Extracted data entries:

═══

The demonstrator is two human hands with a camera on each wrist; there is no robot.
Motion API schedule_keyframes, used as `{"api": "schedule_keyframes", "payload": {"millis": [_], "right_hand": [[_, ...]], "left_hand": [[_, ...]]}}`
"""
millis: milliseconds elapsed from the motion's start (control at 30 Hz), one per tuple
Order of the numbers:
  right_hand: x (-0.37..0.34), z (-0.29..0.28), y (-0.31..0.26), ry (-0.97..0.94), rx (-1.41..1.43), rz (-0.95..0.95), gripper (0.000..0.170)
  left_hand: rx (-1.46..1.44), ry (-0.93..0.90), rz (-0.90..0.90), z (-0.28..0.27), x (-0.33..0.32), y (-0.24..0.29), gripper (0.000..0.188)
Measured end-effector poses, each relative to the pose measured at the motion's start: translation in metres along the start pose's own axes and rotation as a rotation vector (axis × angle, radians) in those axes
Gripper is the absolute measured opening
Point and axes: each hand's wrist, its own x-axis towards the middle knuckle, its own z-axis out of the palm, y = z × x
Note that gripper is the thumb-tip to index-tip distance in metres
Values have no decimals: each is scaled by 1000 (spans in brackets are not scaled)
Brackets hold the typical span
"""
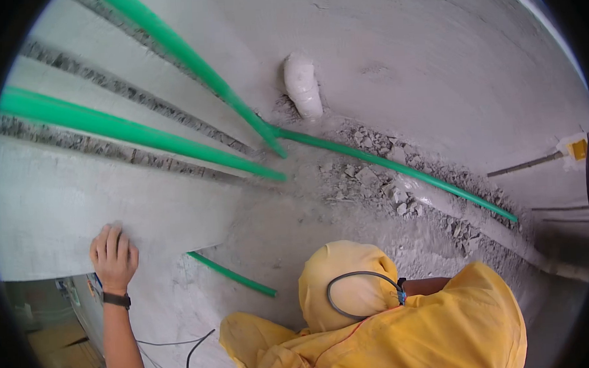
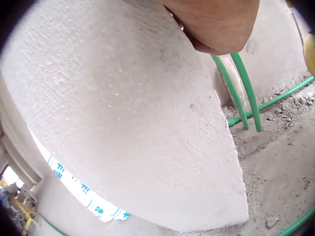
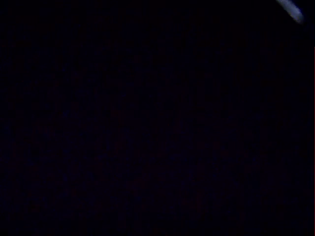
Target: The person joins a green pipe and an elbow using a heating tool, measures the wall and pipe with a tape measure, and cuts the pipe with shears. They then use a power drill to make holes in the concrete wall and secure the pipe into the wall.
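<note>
Head view puts the left hand (image 1: 114, 257) toward eight o'clock, resting on the pale wall (image 1: 46, 208), its fingers (image 1: 111, 241) close together and slightly bent. That wall fills the left side, running up toward ten o'clock. Left wrist view shows its rough, chipped edge just beside the hand, and a sheet with blue print (image 2: 91, 196) toward seven o'clock.

The right forearm (image 1: 427, 285), toward four o'clock, runs behind a rounded yellow cloth (image 1: 344, 277); the right hand is hidden and right wrist view is almost black, so I cannot tell how its fingers lie or what they touch.

Two green pipes (image 1: 134, 132) slant in from ten and eleven o'clock to the middle; another (image 1: 398, 160) runs toward four o'clock beside broken rubble (image 1: 370, 177). A white bent pipe (image 1: 302, 85) stands at twelve o'clock.

If the left hand slides or bears hard on that edge, its crumbly rim could scrape skin or shed a chip. Loose rubble could turn underfoot, and the thin dark cable (image 1: 195, 349) toward seven o'clock could snag during a shift of weight.
</note>
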Motion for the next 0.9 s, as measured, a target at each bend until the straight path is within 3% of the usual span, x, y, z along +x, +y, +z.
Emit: {"api": "schedule_keyframes", "payload": {"millis": [100,200,267,333,367,400,433,500,567,600,633,700,767,833,900], "right_hand": [[14,6,-3,-36,-55,-7,22],[36,-10,-20,51,-194,-54,22],[52,-53,-45,332,-393,-140,22],[67,-116,-74,836,-713,-289,22],[55,-138,-128,946,-877,-29,23],[56,-171,-130,1142,-968,-288,34],[64,-209,-131,1218,-1288,-115,52],[59,-226,-161,1192,-1251,-47,53],[67,-252,-153,1043,-1367,187,56],[72,-266,-136,1107,-1458,88,45],[63,-277,-128,1105,-1463,85,45],[48,-287,-111,934,-1348,215,35],[3,-264,-118,963,-1426,354,28],[-38,-269,-89,1042,-1523,265,26],[-78,-275,-64,1068,-1459,397,24]], "left_hand": [[-7,5,-9,2,-2,-2,16],[-17,9,-24,1,-4,-1,17],[-21,-7,-35,1,-3,-3,17],[-36,21,-5,1,-4,-4,17],[-36,8,-26,2,-7,-4,17],[-35,8,-17,3,-7,-5,17],[-32,12,-7,4,-7,-5,17],[-27,21,-19,5,-7,-6,16],[-21,21,-7,5,-8,-5,17],[-21,18,-16,4,-9,-4,17],[-25,10,-15,3,-9,-4,16],[-24,6,-6,3,-8,-6,16],[-22,5,-7,5,-9,-6,16],[-33,12,-5,4,-6,-7,16],[-35,7,-28,1,-6,-5,15]]}}
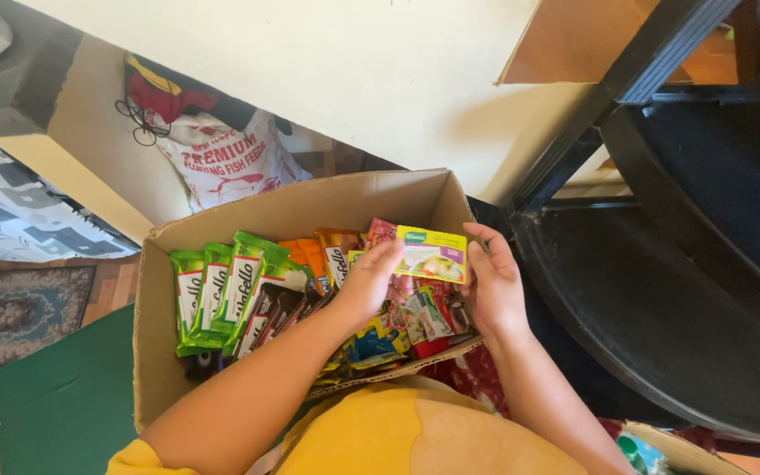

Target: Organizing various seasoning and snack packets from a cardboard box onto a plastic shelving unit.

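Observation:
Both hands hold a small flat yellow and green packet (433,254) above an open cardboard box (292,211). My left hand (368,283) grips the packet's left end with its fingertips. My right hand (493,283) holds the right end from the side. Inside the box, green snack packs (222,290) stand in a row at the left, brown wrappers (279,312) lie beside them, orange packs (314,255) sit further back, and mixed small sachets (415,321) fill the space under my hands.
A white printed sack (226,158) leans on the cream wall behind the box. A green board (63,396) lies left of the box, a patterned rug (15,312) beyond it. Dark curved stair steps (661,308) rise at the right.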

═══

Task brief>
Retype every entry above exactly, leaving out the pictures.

Problem solution>
The demonstrator is two human hands with a camera on each wrist; there is no robot.
Motion API schedule_keyframes, used as `{"api": "schedule_keyframes", "payload": {"millis": [_], "right_hand": [[_, ...]], "left_hand": [[_, ...]]}}`
"""
millis: milliseconds elapsed from the motion's start (control at 30 Hz), one per tuple
Order of the numbers:
  right_hand: x (-0.37..0.34), z (-0.29..0.28), y (-0.31..0.26), ry (-0.97..0.94), rx (-1.41..1.43), rz (-0.95..0.95), gripper (0.000..0.170)
  left_hand: rx (-1.46..1.44), ry (-0.93..0.90), rz (-0.90..0.90), z (-0.28..0.27), x (-0.33..0.32), y (-0.24..0.29), gripper (0.000..0.188)
Measured end-effector poses, each relative to the pose measured at the motion's start: translation in metres along the start pose's own axes and rotation as a rotation vector (axis × angle, radians) in those axes
Gripper is the absolute measured opening
Point and axes: each hand's wrist, its own x-axis towards the middle knuckle, its own z-axis out of the palm, y = z × x
Note that gripper is the thumb-tip to index-tip distance in metres
Values have no decimals: each is scaled by 1000 (spans in brackets are not scaled)
Brackets hold the typical span
"""
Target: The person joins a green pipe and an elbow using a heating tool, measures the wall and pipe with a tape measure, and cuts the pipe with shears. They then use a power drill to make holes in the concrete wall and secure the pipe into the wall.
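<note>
Head view puts the left hand (image 1: 114, 257) toward eight o'clock, resting on the pale wall (image 1: 46, 208), its fingers (image 1: 111, 241) close together and slightly bent. That wall fills the left side, running up toward ten o'clock. Left wrist view shows its rough, chipped edge just beside the hand, and a sheet with blue print (image 2: 91, 196) toward seven o'clock.

The right forearm (image 1: 427, 285), toward four o'clock, runs behind a rounded yellow cloth (image 1: 344, 277); the right hand is hidden and right wrist view is almost black, so I cannot tell how its fingers lie or what they touch.

Two green pipes (image 1: 134, 132) slant in from ten and eleven o'clock to the middle; another (image 1: 398, 160) runs toward four o'clock beside broken rubble (image 1: 370, 177). A white bent pipe (image 1: 302, 85) stands at twelve o'clock.

If the left hand slides or bears hard on that edge, its crumbly rim could scrape skin or shed a chip. Loose rubble could turn underfoot, and the thin dark cable (image 1: 195, 349) toward seven o'clock could snag during a shift of weight.
</note>
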Motion for the next 0.9 s, as measured, a target at each bend until the straight path is within 3% of the usual span, x, y, z along +x, +y, +z.
Emit: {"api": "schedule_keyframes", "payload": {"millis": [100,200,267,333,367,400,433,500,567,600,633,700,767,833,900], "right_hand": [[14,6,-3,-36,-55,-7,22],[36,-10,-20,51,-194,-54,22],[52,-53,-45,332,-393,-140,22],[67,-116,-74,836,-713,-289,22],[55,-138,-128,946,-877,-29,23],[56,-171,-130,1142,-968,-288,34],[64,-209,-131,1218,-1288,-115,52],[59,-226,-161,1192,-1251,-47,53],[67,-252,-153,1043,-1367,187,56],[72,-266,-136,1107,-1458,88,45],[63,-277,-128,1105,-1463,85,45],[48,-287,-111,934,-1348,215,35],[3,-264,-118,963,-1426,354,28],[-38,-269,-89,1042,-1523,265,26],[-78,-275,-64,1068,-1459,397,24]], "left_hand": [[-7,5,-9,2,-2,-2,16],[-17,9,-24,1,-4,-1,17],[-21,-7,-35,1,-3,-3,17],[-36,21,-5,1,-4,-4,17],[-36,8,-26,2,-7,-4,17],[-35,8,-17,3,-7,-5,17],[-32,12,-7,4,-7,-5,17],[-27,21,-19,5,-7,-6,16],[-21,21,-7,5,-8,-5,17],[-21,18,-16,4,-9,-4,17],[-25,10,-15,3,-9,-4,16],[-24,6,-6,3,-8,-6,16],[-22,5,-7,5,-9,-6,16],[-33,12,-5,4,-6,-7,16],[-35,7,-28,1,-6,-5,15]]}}

Target: Organizing various seasoning and snack packets from a cardboard box onto a plastic shelving unit.

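Observation:
Both hands hold a small flat yellow and green packet (433,254) above an open cardboard box (292,211). My left hand (368,283) grips the packet's left end with its fingertips. My right hand (493,283) holds the right end from the side. Inside the box, green snack packs (222,290) stand in a row at the left, brown wrappers (279,312) lie beside them, orange packs (314,255) sit further back, and mixed small sachets (415,321) fill the space under my hands.
A white printed sack (226,158) leans on the cream wall behind the box. A green board (63,396) lies left of the box, a patterned rug (15,312) beyond it. Dark curved stair steps (661,308) rise at the right.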

The complete answer has now been given.